After Game Of Thrones

We had a dramatic Westeros death pool at my work for the last season of Game of Thrones, where we bet on who’d survive, and counted out each week to see who was ahead. I don’t watch the show, but I read all the books, so I wanted in. Although the TV series has gotten ahead of the books, and I’m waiting for Winds of Winter to come out and wrap up the story arcs for the characters I care about. (Apparently Brienne of Tarth gets knighted?)

I’ve really loved how this story pulls people together, like my coworkers at Epic Games or in Yangzhou or now in Boston, and guessing what will happen next is the best part. I don’t know what other stories have the same mass appeal combined with the same reversals of fortune. I’ve never seen anything like the way the internet exploded over the Red Wedding, and it almost makes me sad that I read that alone instead of with dozens hundreds thousands of friends feeling the same way.

Anyway, I’ll need a new series to read, and since someone refuses to be hurried on Winds of Winter, I’ll have to check the best books about dragons for more fantasy recommendations Of this list, I liked the Cinder and Bone series best, for the blend of scifi and fantasy.
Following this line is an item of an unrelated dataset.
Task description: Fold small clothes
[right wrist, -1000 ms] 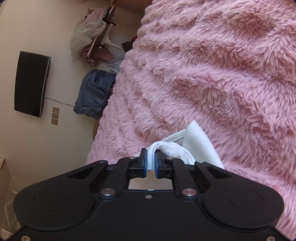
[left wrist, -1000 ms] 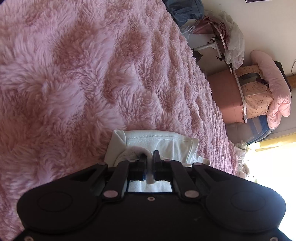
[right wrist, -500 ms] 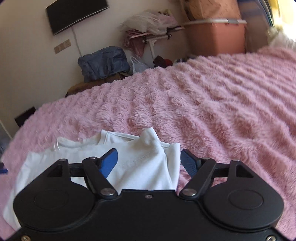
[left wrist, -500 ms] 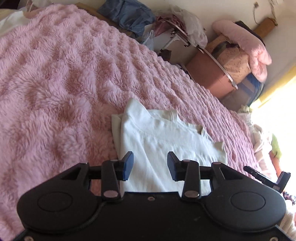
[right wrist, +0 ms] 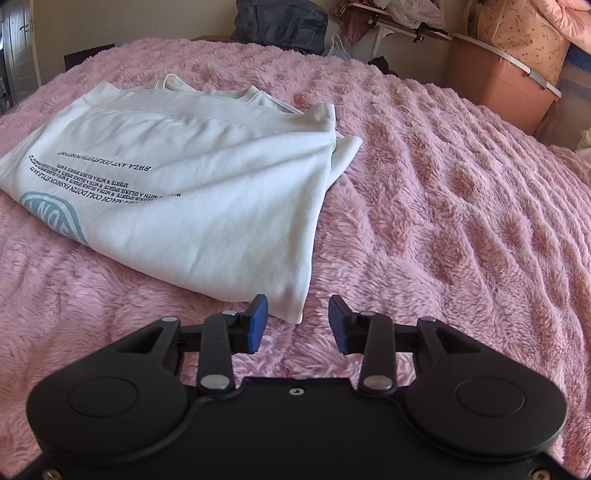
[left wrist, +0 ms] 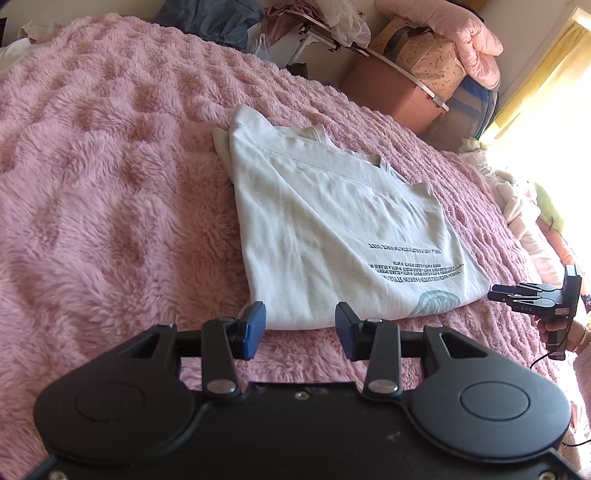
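A white T-shirt (left wrist: 332,236) with black lettering and a pale blue emblem lies folded flat on the pink fluffy blanket (left wrist: 110,184). My left gripper (left wrist: 299,330) is open and empty, just short of the shirt's near edge. My right gripper (right wrist: 297,323) is open and empty, just short of the shirt's near corner (right wrist: 199,192). The right gripper also shows in the left wrist view (left wrist: 496,291), held in a hand at the shirt's right edge.
Beyond the bed's far edge stand a brown storage bin (left wrist: 391,92), a dark blue bag (right wrist: 284,22), a rack with clothes (left wrist: 325,26) and pink bedding (left wrist: 450,33). More laundry (left wrist: 524,206) lies at the bright right side.
Both grippers were shut on shirt fabric a second ago. They let go, opened, and drew back; the shirt now lies folded flat on the blanket.
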`<state>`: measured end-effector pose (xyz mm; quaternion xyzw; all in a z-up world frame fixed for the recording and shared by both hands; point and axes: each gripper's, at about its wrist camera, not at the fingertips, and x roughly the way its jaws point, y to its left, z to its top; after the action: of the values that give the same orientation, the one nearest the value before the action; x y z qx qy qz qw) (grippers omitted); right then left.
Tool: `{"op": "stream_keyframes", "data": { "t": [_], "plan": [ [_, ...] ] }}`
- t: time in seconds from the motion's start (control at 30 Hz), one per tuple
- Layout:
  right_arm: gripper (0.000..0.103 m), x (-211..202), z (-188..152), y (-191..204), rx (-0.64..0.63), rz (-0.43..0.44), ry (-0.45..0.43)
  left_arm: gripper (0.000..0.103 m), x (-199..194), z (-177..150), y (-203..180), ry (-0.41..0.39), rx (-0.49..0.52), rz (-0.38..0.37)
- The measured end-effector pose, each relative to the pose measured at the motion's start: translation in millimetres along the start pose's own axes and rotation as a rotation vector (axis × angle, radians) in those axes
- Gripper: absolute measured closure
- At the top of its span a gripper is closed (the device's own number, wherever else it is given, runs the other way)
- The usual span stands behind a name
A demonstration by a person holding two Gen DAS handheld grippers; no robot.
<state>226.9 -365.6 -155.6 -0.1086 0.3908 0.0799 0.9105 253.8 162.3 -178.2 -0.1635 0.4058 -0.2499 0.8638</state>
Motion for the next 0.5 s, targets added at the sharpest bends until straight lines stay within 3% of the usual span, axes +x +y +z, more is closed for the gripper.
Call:
{"op": "stream_keyframes", "data": {
  "t": [0.17,0.3,0.5],
  "plan": [
    [0.071,14,1,3,0.007,0.022,0.020,0.061,6,-3,4,0.013,-0.003,-0.009],
    [0.090,22,4,6,0.007,0.043,0.047,0.061,12,-3,0,0.032,0.031,-0.029],
    [0.094,25,5,11,0.008,0.023,0.051,0.061,22,-3,-9,0.049,0.107,0.013]
  ]
}}
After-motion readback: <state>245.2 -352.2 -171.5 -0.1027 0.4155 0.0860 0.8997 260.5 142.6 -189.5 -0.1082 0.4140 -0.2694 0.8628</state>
In this world, dragons are basically dinosaurs, intriguing but extinct animals, and just like in Jurassic Park, science just can’t leave them alone…  

Right now, I’m currently 2 books in to the Limited Wish trilogy,  and anxiously awaiting the third book. These scifi novels focus on time-travel and tabletop gaming. Fantastic things happen, over and over in these novels, but they’re explained with time travel and split universes, not dragons and magic. 
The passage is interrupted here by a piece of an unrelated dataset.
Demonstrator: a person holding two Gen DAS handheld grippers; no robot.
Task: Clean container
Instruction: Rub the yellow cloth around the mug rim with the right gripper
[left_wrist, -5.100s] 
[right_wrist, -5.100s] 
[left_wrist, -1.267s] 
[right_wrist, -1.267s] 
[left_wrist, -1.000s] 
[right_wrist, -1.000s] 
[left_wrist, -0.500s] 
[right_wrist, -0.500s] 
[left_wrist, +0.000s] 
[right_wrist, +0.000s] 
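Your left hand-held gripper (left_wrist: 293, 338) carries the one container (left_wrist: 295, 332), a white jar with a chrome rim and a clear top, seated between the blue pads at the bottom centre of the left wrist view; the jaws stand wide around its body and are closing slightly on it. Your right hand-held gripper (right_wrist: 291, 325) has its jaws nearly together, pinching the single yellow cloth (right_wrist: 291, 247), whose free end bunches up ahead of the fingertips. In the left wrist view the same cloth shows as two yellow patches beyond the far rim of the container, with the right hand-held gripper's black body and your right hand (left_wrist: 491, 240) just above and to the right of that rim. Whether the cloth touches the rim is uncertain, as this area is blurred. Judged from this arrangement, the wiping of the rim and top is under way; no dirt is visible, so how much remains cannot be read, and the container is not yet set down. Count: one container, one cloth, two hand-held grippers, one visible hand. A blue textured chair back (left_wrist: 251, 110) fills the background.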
Shortly after Game of Thrones ended, and our work death pool ended, WorkBro told me he got drunk and ran some stats on our guesses and success rate (This is why we are friends.) and asked if I knew how often we, as a group, correctly predicted the character’s end. I guessed 51%, because the reversals and betrayals of Game of Thrones are a lot of the appeal, but you don’t want fiction to feel completely random. It would be too frustrating. I was just slightly off, it was actually 58% or 59%, but it holds true. Just a little bit better than randomly guessing.
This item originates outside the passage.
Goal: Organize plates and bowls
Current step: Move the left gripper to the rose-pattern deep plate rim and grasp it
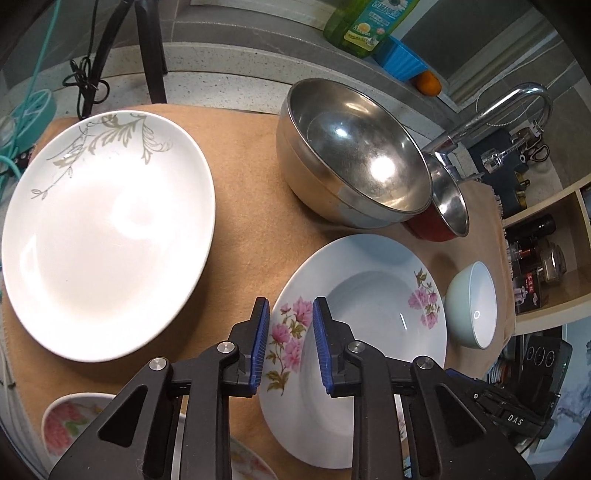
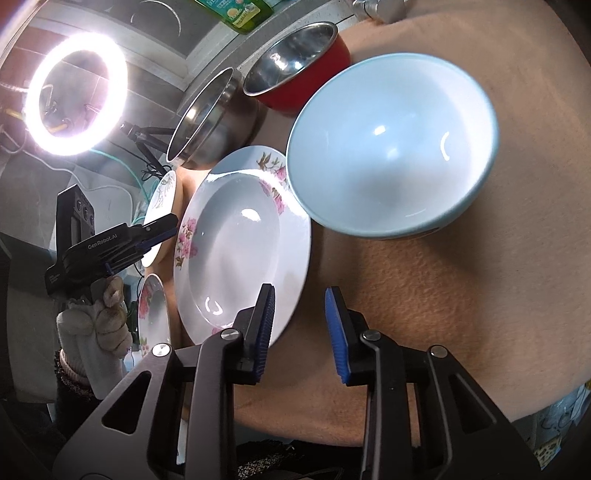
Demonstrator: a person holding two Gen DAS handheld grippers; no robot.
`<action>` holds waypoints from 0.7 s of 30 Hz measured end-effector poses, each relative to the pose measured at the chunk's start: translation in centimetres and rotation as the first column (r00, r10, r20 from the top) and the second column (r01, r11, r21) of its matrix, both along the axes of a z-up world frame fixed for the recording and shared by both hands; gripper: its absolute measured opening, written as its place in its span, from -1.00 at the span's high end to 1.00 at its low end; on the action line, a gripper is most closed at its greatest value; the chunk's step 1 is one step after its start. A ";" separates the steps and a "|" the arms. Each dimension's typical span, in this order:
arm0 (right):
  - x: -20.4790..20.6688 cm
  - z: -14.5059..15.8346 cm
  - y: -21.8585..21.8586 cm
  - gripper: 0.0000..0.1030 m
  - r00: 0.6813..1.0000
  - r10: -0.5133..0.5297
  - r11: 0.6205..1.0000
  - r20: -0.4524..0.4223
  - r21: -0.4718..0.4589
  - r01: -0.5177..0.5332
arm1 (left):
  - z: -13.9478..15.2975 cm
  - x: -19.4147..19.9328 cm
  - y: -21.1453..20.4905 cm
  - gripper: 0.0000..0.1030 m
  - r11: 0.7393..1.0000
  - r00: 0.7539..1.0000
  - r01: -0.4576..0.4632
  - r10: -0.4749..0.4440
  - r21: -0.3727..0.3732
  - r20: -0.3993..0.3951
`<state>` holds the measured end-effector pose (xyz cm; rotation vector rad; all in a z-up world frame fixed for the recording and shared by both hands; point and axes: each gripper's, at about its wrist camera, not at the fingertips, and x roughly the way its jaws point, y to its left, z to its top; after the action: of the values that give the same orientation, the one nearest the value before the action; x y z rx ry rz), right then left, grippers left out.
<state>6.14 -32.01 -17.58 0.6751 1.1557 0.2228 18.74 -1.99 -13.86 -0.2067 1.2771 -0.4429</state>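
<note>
Blue-padded fingers of the left gripper stand apart just above the near rim of the pink-flowered deep plate, one pad over the plate's flower print, the other over its well; nothing is between them. From the right wrist view this same gripper shows at the left, held by a gloved hand, its tips out over the far edge of that plate.

Spread wide as well, the right gripper holds nothing: its left pad hangs over the near rim of the flowered plate, its right pad over the tan cloth. Whether either gripper touches the plate cannot be told.

Everything rests on the tan cloth. A large white plate with a grey leaf pattern lies to the left, apart from the flowered plate. Behind the flowered plate sits a large steel bowl, and just beside it, to the right, a smaller bowl that is red outside and steel inside. A pale blue ceramic bowl stands upright at the flowered plate's right edge; in the right wrist view its side overlaps the plate's rim, and contact is unclear. Another floral dish peeks in at the lower left.

At the back stand a green detergent bottle, an orange fruit and a chrome faucet. A ring light glows in the right wrist view.
</note>
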 end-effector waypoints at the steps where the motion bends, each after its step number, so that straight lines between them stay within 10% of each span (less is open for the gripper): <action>1: 0.0 -0.1 0.0 0.49 1.000 -0.001 1.000 -0.002 0.005 0.001 | 0.0 0.0 0.0 0.57 1.000 1.000 0.001 -0.001 0.002 -0.001; 21: 0.9 -1.1 0.7 0.77 1.000 0.014 1.000 -0.016 0.006 -0.014 | -0.7 -0.2 0.0 0.67 1.000 1.000 0.007 -0.007 0.003 -0.016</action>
<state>7.01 -31.33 -18.68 0.6752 1.1755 0.2332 18.59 -1.98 -14.58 -0.2040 1.2942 -0.4460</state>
I’ve enjoyed the reversals in Ruth Ware novels, like The Death of Mrs. Westaway and The Lying Game. Both of them have stunning reveals and twists, just like in GoT, although with more modest death counts. (I know The Woman In Cabin 10 is the one getting the most buzz, but it just didn’t pull me in the way her other novels did. Rich people using endless wealth and connections to be over-the-top evil isn’t nearly as compelling as ordinary people doing whatever they can to keep their dark secrets.)   Lucy Foley’s new novel The Hunting Party is another one with twists and turns to take the reader completely by surprise.

What about you? What’s replacing Game of Thrones for you?